### PROBLEM REQUIREMENTS:
Copy out all of the lines below exactly; the pictures do not belong in the copy.
*** DATA EXTRACT Section Begins ***
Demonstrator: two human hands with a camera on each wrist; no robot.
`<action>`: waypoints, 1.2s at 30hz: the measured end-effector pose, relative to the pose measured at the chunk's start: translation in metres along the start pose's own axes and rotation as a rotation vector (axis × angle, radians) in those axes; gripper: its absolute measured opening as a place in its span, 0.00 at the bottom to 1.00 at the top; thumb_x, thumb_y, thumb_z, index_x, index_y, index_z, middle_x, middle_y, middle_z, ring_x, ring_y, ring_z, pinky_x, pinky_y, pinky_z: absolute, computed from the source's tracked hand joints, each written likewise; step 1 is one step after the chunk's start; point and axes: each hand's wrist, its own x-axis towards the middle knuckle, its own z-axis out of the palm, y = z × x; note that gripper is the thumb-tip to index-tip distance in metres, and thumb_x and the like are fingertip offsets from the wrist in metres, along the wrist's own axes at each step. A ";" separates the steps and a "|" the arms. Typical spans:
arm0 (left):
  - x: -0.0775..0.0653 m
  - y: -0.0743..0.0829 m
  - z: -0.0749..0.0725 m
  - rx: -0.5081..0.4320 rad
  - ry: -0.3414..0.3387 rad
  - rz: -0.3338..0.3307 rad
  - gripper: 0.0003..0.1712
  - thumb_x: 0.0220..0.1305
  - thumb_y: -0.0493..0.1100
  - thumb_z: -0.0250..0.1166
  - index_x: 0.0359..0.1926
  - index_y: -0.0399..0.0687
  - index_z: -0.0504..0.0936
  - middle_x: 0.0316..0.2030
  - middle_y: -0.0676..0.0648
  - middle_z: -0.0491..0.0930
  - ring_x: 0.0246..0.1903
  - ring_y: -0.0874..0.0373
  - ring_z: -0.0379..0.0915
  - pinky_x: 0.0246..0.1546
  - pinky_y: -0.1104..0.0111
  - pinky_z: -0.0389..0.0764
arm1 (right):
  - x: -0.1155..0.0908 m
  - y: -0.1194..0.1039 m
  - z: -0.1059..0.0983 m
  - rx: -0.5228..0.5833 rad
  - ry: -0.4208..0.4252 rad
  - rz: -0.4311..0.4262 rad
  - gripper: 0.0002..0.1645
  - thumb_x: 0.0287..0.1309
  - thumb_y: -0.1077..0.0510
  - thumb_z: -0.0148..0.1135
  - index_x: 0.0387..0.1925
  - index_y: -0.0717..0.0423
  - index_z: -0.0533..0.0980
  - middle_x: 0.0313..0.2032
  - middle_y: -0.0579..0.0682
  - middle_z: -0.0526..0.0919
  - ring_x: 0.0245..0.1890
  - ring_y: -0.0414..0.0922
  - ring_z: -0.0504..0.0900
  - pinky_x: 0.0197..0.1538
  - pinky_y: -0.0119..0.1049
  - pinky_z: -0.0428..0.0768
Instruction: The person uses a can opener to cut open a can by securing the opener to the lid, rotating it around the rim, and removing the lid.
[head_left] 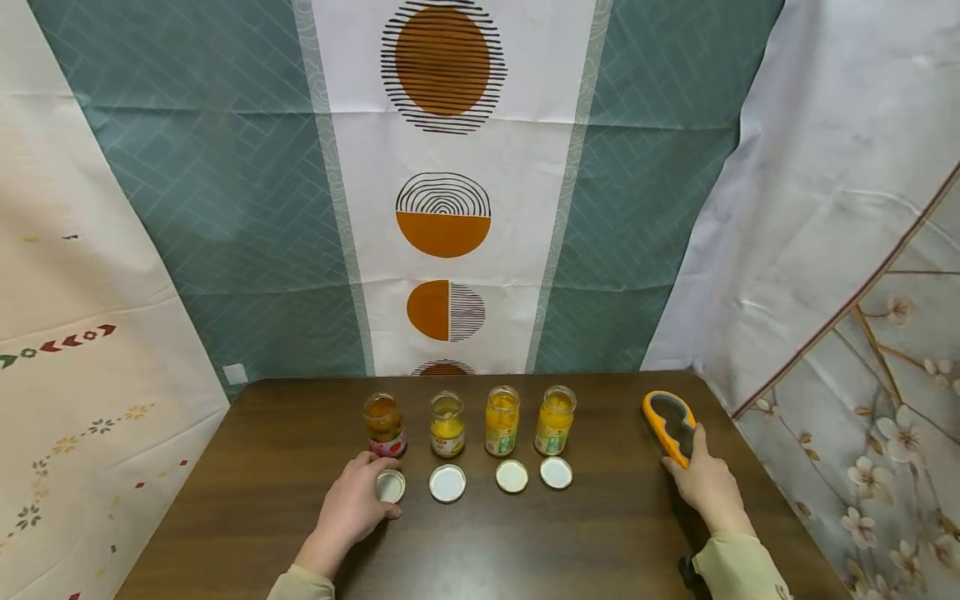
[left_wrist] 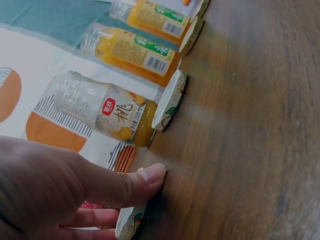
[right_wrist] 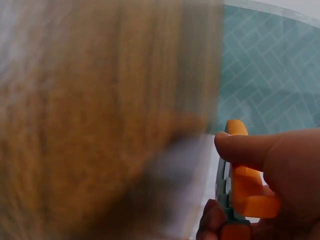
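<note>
At the left of the row, my left hand (head_left: 351,502) pinches a white jar lid (head_left: 391,486) by its rim, thumb on the near side and fingers beyond. In the left wrist view the lid (left_wrist: 131,220) is low over the wood, partly covered by the thumb. Just behind it stands an uncapped jar (head_left: 384,423) with amber contents and a pink label. At the right, my right hand (head_left: 711,487) grips an orange and grey jar opener (head_left: 663,435), its loop pointing away. The right wrist view shows the thumb pressed along its orange side (right_wrist: 246,185).
Three more uncapped jars with yellow contents continue the row: one half-full jar (head_left: 447,427), then two fuller jars (head_left: 502,423) (head_left: 555,423). Before each lies a loose lid (head_left: 447,483) (head_left: 512,476) (head_left: 556,472). The brown table (head_left: 247,467) meets hanging cloth (head_left: 225,250) at the back.
</note>
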 end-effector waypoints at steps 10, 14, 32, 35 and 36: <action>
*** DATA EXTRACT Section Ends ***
### RESPONSE AREA:
Demonstrator: two human hands with a camera on each wrist; no robot.
`<action>`: waypoints, 1.2s at 30hz: the measured end-effector pose, relative to the pose measured at the chunk's start: translation in metres along the start pose's own axes and rotation as a rotation vector (axis × angle, radians) in those axes; gripper: its absolute measured opening as a place in its span, 0.00 at the bottom to 1.00 at the top; thumb_x, thumb_y, thumb_z, index_x, index_y, index_z, middle_x, middle_y, middle_z, ring_x, ring_y, ring_z, pinky_x, pinky_y, pinky_z: absolute, computed from the source's tracked hand joints, each written likewise; step 1 is one step after the chunk's start; point and axes: each hand's wrist, its own x-axis towards the middle knuckle, its own z-axis out of the palm, y = z × x; note that gripper is the thumb-tip to index-tip distance in metres, and thumb_x and the like are fingertip offsets from the wrist in metres, along the wrist's own axes at each step. A ";" separates the steps and a "|" the arms. Typical spans:
arm0 (left):
  - x: -0.0775..0.0653 m
  - y: -0.0743..0.0829 m
  - z: -0.0749..0.0725 m
  - rx: -0.5081..0.4320 rad
  - ry: -0.3414..0.3387 rad
  - rz: -0.3338..0.3307 rad
  - gripper: 0.0003..0.1712
  - thumb_x: 0.0220..0.1305
  - thumb_y: -0.0493..0.1100
  - thumb_z: -0.0250..0.1166
  - index_x: 0.0359..0.1926
  - index_y: -0.0399..0.0687
  - index_z: -0.0504..0.0936
  - middle_x: 0.0316..0.2030
  - middle_y: -0.0676..0.0648
  - middle_z: -0.0491..0.0930
  - ring_x: 0.0246..0.1903
  - ring_y: -0.0874..0.0373
  - ring_z: -0.0379..0.0915
  - pinky_x: 0.0246..0.1546
  - pinky_y: -0.1104..0.0111
  - pinky_z: -0.0389..0.0764
arm1 (right):
  - x: -0.1155..0.0908 m
  - y: -0.1194..0.1039 m
  - z: -0.1059..0.0983 m
  - rx: -0.5228..0.5833 rad
  - ry: -0.4208..0.4252 rad
  - rz: -0.4311..0.4262 rad
  - gripper: 0.0002..0.1645
  - thumb_x: 0.0287..0.1309
  - thumb_y: -0.1077..0.0510
  - thumb_z: -0.0148..0.1135
  - index_x: 0.0387..0.1925
  - index_y: -0.0717..0.0423
  - index_z: -0.0533..0.0980
  - middle_x: 0.0313..0.2032
  - middle_y: -0.0579..0.0682
  - middle_z: -0.0526..0.0919
  - ring_x: 0.0245..0.1890
  - ring_y: -0.0414..0.0922
  - ring_z: -0.0504..0.0900
  - pinky_x: 0.0197..0.1538
  - pinky_y: -0.0119..0.1049
  - pinky_z: -0.0428..0.0768
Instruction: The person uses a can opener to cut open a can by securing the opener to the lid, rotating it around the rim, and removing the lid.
[head_left] 
[left_wrist] 
[right_wrist] 
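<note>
At the left of the row, my left hand (head_left: 351,502) pinches a white jar lid (head_left: 391,486) by its rim, thumb on the near side and fingers beyond. In the left wrist view the lid (left_wrist: 131,220) is low over the wood, partly covered by the thumb. Just behind it stands an uncapped jar (head_left: 384,423) with amber contents and a pink label. At the right, my right hand (head_left: 711,487) grips an orange and grey jar opener (head_left: 663,435), its loop pointing away. The right wrist view shows the thumb pressed along its orange side (right_wrist: 246,185).
Three more uncapped jars with yellow contents continue the row: one half-full jar (head_left: 447,427), then two fuller jars (head_left: 502,423) (head_left: 555,423). Before each lies a loose lid (head_left: 447,483) (head_left: 512,476) (head_left: 556,472). The brown table (head_left: 247,467) meets hanging cloth (head_left: 225,250) at the back.
</note>
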 end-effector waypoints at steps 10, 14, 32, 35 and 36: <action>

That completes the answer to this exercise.